Aim of the task:
Reproduce the listing in its entirety. Do not reproduce the pictures.

Recorded data:
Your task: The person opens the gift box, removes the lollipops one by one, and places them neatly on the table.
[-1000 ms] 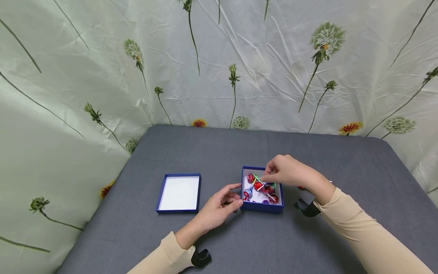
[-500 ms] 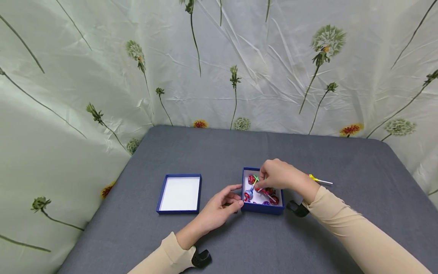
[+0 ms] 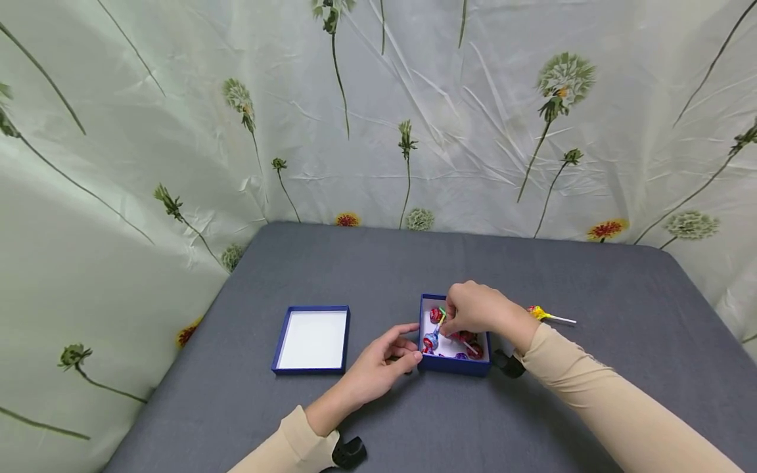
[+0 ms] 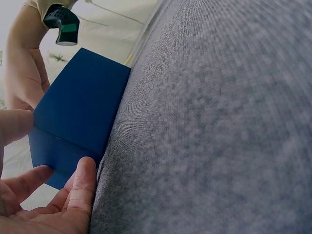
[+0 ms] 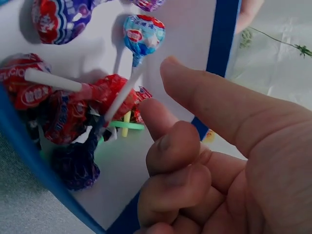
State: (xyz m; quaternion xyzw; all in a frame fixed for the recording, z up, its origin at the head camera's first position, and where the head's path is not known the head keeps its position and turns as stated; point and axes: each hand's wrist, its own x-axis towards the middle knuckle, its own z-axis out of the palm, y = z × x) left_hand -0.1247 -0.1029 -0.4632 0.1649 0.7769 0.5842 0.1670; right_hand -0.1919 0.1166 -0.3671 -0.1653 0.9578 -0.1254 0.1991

Result for this task:
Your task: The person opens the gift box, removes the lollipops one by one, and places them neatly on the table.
[-1000 ms] 
[-500 ms] 
[+0 ms] 
[+0 ms] 
[+0 ms] 
State: (xyz m; quaternion xyzw; all in a frame fixed for the recording, z up, its origin at the head camera's first position, and where the head's path is not known the head keeps its position and turns as stated; point and axes: each hand's wrist, its own x-axis towards the middle knuckle, its own z-axis out of the palm, y = z × x) left_hand -0.1247 -0.1029 -0.4632 0.1649 0.7769 0.5842 0.1670; right_hand -0.1919 0.1166 -0.3671 -0.1653 0.9578 -0.1254 0.1991

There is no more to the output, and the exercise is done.